Thousands of Georgians stood outside their country’s stately presidential palace on December 29 under a crisp winter sun, awaiting the appearance of the small French-born woman who has become an unlikely icon in their fight to join the EU.
During the crisis following Georgia’s contested October parliamentary elections, president Salome Zourabichvili has been the country’s most prominent voice of dissent. When the ruling Georgian Dream party, led by the billionaire oligarch Bidzina Ivanishvili, halted the country’s longstanding bid for EU accession on November 28, she became the mouthpiece of the country’s pro-European opposition.
Throughout the protests that have engulfed Georgia, Zourabichvili has defended incarcerated protesters, shaken hands with the likes of Emmanuel Macron and Donald Trump, and even personally pushed her way through the chaos of the protests to go face-to-face with the riot police.
Yet with Zourabichvili’s term set to expire, the crowd had gathered at the presidential palace to await her next move: would she turn over her largely ceremonial position peacefully, or force the police to arrest her, as they had with nearly 500 protesters since the demonstrations began?
A few blocks away, in parliament, the ruling party was poised to complete its capture of the Georgian state. Following a 2017 constitutional amendment, for the first time Zourabichvili’s successor had been chosen by an electoral college rather than a popular vote.
With all four major opposition parties boycotting parliament, Ivanishvili’s hand-picked candidate, Mikheil Kavelashvili, a brutish far right firebrand who had a brief spell as a Manchester City footballer, had sailed through a perfunctory vote on December 15.
As Kavelashvili, in his first act as president, moved to approve a series of laws cracking down on protests, Zourabichvili emerged from the palace wearing a red blouse and white coat – the colours of the Georgian flag.
She had worn the same colours six years ago at her inauguration, when she herself had been Ivanishvili’s hand-picked candidate. The granddaughter of emigrés who escaped the Red Army in 1921, she began her career in the French foreign service, before joining the Georgian government and eventually renouncing her dual citizenship to run for president.
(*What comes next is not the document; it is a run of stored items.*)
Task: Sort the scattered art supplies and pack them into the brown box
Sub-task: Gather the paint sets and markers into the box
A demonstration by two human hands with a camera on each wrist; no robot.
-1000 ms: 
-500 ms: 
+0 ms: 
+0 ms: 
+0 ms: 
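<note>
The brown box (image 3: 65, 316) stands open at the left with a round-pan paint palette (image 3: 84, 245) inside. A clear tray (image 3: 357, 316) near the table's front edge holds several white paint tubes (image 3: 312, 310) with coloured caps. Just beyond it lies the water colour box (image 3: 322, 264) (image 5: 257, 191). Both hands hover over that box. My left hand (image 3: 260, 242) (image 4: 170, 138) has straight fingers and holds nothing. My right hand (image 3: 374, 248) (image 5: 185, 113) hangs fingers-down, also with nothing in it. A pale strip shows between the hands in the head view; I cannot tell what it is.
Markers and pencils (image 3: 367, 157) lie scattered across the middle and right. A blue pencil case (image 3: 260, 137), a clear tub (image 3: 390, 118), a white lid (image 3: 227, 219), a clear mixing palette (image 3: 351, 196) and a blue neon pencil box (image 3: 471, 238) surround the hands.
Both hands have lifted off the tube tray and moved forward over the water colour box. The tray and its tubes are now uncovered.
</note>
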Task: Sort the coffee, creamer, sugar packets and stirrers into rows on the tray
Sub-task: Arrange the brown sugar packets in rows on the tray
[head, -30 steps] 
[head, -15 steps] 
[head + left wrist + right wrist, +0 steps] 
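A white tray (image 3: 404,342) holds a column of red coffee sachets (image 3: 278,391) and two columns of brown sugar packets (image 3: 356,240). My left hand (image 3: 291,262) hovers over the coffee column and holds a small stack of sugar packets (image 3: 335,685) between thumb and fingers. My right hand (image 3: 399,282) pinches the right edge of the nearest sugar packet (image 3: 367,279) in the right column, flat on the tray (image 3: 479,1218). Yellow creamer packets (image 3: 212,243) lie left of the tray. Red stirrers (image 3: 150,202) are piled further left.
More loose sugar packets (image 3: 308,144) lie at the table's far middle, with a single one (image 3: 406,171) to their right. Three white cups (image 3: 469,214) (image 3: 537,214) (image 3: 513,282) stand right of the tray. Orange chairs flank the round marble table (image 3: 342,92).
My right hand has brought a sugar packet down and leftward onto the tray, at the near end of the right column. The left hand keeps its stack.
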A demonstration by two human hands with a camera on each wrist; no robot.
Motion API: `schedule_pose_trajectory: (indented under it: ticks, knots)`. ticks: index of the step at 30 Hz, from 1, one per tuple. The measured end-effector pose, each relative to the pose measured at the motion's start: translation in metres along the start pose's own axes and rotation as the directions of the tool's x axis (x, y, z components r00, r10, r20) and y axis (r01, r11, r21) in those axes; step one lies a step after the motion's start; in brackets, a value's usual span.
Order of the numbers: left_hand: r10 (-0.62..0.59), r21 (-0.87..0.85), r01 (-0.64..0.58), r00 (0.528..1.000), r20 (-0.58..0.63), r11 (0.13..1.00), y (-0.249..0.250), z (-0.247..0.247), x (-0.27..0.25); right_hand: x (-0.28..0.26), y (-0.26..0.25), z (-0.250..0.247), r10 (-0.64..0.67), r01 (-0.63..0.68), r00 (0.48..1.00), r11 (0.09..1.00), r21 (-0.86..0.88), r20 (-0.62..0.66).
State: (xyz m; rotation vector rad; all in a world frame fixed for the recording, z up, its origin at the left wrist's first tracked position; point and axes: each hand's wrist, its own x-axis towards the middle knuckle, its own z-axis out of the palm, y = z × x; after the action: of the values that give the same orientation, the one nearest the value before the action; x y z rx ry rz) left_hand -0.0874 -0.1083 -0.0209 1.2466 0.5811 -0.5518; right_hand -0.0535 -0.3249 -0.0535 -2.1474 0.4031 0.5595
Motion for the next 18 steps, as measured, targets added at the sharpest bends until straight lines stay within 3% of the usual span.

Zourabichvili spent her first years in office as a relative non-entity, but broke with her Georgian Dream backers in 2022 over their refusal to condemn Russia’s invasion of Ukraine. As the party passed Russian-style laws cracking down on foreign-funded NGOs and the LGBTQ community, Zourabichvili leaned into her role as Georgia’s pro-European voice.
To many Georgians, she proved herself by stepping up during the current crisis, when the inflated egos and factional rivalries in Georgia’s opposition parties left them floundering. On the morning of December 29, many hoped she would give the protests a final shot in the arm by making a defiant stand.
But when Zourabichvili took the stage, she announced that she would leave the palace and join the protesters. The crowd seemed to exhale with a mixture of disappointment and relief that she would live to fight another day.
Zourabichvili declared that new elections would come “very soon” and told opposition forces to prepare themselves. But as she slipped into the crowd amid chants of “gaumarjos!” – “victory!” – she left a sense of disorientation in her wake.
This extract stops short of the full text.